I just finished reading Malcolm Gladwell’s latest book Outliers: The Story of Success. Much of what Gladwell has to say about successful people is little more than common sense: that talent alone is not enough to ensure success, that opportunity, hard work, family, timing and luck play important roles as well.
From a coach’s perspective, the point about luck, timing and opportunity has a special relevance to the pursuit of flourishing lives for Chinese people.
Right place, Right time, Right people
This saying “success depends on being in the right place, the right time and with the right people” (天时地利人和) is deeply ingrained in our psyche. This belief, however, if taken too far, can block us from living a happy and flourishing life.
This mindset attributes success to luck and matters outside of one’s control. It suggests, no matter how hard one works, one still depends on being in the right place and right time with the right people to get ahead. Luck, fate and destiny determine our lives.
Gladwell may have intended his book for American audience where personalizing one’s success is more of a norm, to draw attention to often-times extraordinary environmental factors that help create success. In Chinese culture, this kind of belief system can contribute to fatalism, disempowerment, and helplessness. We tend to operate from an external locus of control and believe that the environment, some higher power, or other people control our decisions and life.

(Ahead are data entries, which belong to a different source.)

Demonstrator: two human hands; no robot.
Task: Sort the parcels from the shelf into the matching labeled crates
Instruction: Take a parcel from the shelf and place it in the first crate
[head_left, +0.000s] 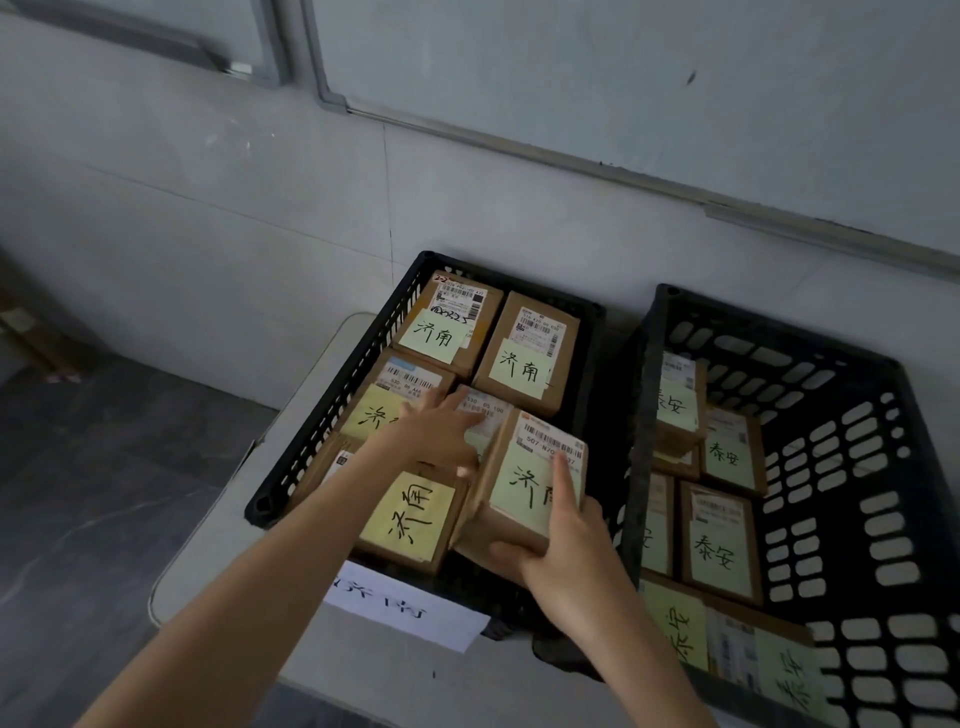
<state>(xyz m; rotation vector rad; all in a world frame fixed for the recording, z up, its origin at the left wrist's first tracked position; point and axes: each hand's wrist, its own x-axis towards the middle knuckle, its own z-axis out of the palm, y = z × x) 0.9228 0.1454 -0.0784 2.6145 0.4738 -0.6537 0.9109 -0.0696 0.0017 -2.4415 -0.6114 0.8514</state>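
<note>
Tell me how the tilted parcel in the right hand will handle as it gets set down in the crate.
The parcel looks like a stiff cardboard box, so it should hold shape. The right hand alone grips it, so it is probably light. It sits tilted on its neighbours in the left crate, so it may rock until the left hand clears room.

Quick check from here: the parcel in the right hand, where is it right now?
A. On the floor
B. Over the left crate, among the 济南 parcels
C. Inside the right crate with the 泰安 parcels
B: the right hand holds the tilted parcel, noted 济南, over the left crate.
</note>
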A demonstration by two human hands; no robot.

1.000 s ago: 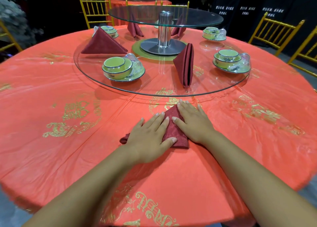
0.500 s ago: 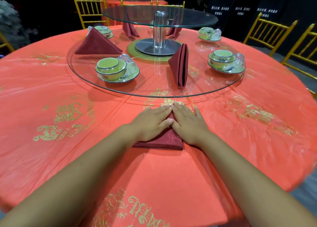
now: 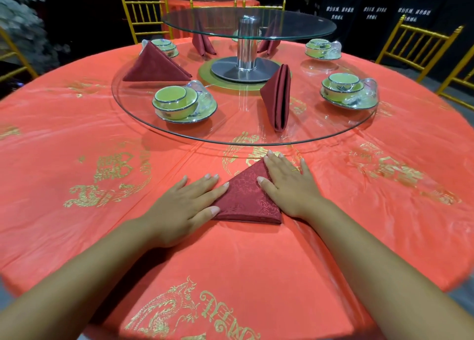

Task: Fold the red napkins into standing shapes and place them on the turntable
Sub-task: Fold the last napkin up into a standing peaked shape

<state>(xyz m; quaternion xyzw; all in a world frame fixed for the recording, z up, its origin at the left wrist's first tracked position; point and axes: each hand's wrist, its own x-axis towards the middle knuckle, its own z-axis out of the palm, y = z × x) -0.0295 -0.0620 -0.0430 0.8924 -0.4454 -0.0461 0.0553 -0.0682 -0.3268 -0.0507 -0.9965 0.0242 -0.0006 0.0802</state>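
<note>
A dark red napkin (image 3: 246, 198) lies flat on the red tablecloth, folded into a triangle with its tip pointing away from me. My left hand (image 3: 184, 206) rests flat along its left edge, fingers straight. My right hand (image 3: 287, 183) presses flat on its right edge. Beyond it is the glass turntable (image 3: 143, 129). A folded napkin (image 3: 277, 96) stands upright on the turntable near its front. Another folded napkin (image 3: 154, 65) stands as a tent at its back left, and two more (image 3: 202, 43) show behind the centre post.
Green bowl-and-saucer sets (image 3: 179, 103) (image 3: 346, 88) (image 3: 320, 48) sit on the turntable. A steel post (image 3: 247, 49) carries a smaller upper glass disc (image 3: 295, 35). Gold chairs (image 3: 415, 47) ring the round table (image 3: 77, 139).
My hands slid apart from the middle of the napkin to its left and right edges, uncovering the triangle. The left flap was folded in a second ago.
</note>
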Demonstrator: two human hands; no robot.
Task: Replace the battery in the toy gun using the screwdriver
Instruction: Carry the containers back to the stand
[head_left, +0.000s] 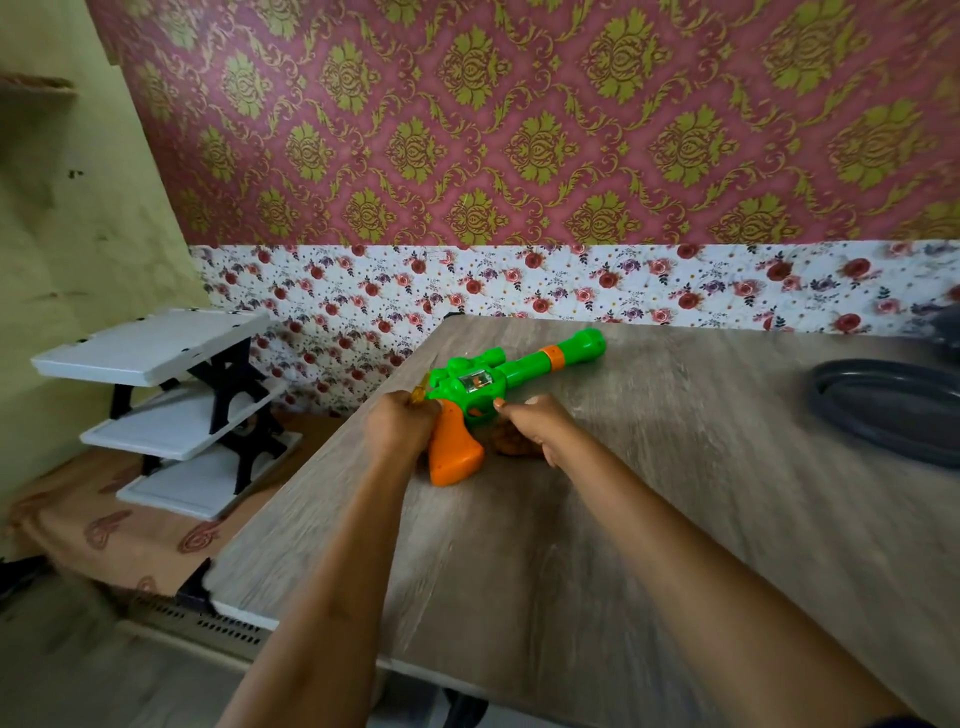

As a coach, my goal is to help my clients shift from a state of helplessness to empowerment. I focus on helping my clients create the right conditions for their own flourishing by:
1. Introduce the concept of locus of control
I do this by focusing on their beliefs about what they can and cannot change. Internals tend to attribute outcomes of events to their own control. Externals attribute outcomes of events to external circumstances. I invite my clients to explore areas of their lives where they will benefit from shifting to an internal orientation. Sonia Lyubomirsky’s Happiness Pie is a powerful image to remind them that no matter where our starting point is, there is much that is within our control through our intentional actions.
2. Create a vision by using the Best Possible Future Self activity.
This step is easier said than done because the client must first believe that striving for a better self is a worthwhile endeavor and that he/she is capable of changing or bringing about change.
We approach hope as a process through which individuals actively pursue their goals, not just as a passive emotional phenomenon sometimes emerging from dark moments. Snyder (2004) outlines three components for hopeful thinking: goals, agency thinking (positive assessment of one’s ability to attain a goal) and pathways thinking (planning to meet goals).
4. Cultivate character strengths of curiosity, gratitude, optimism, zest and the ability to love and be loved, to increase positivity
According to Barbara Fredrickson, when we experience a positive emotion, our vision literally expands, allowing us to make creative connections, see our oneness with others, and face our problems with clear eyes (a.k.a. the broaden effect). Second, as we make a habit of seeking out these pleasing states, we change and grow, becoming better versions of ourselves, developing the tools we need to make the most out of life (the build effect).
5. Find flow
People engage in flow producing activities just for the activity’s sake, not for external rewards like money or social acceptance. Just engaging in the activity is rewarding enough. Find your flow activities, and putting in your 10,000 hours become easier.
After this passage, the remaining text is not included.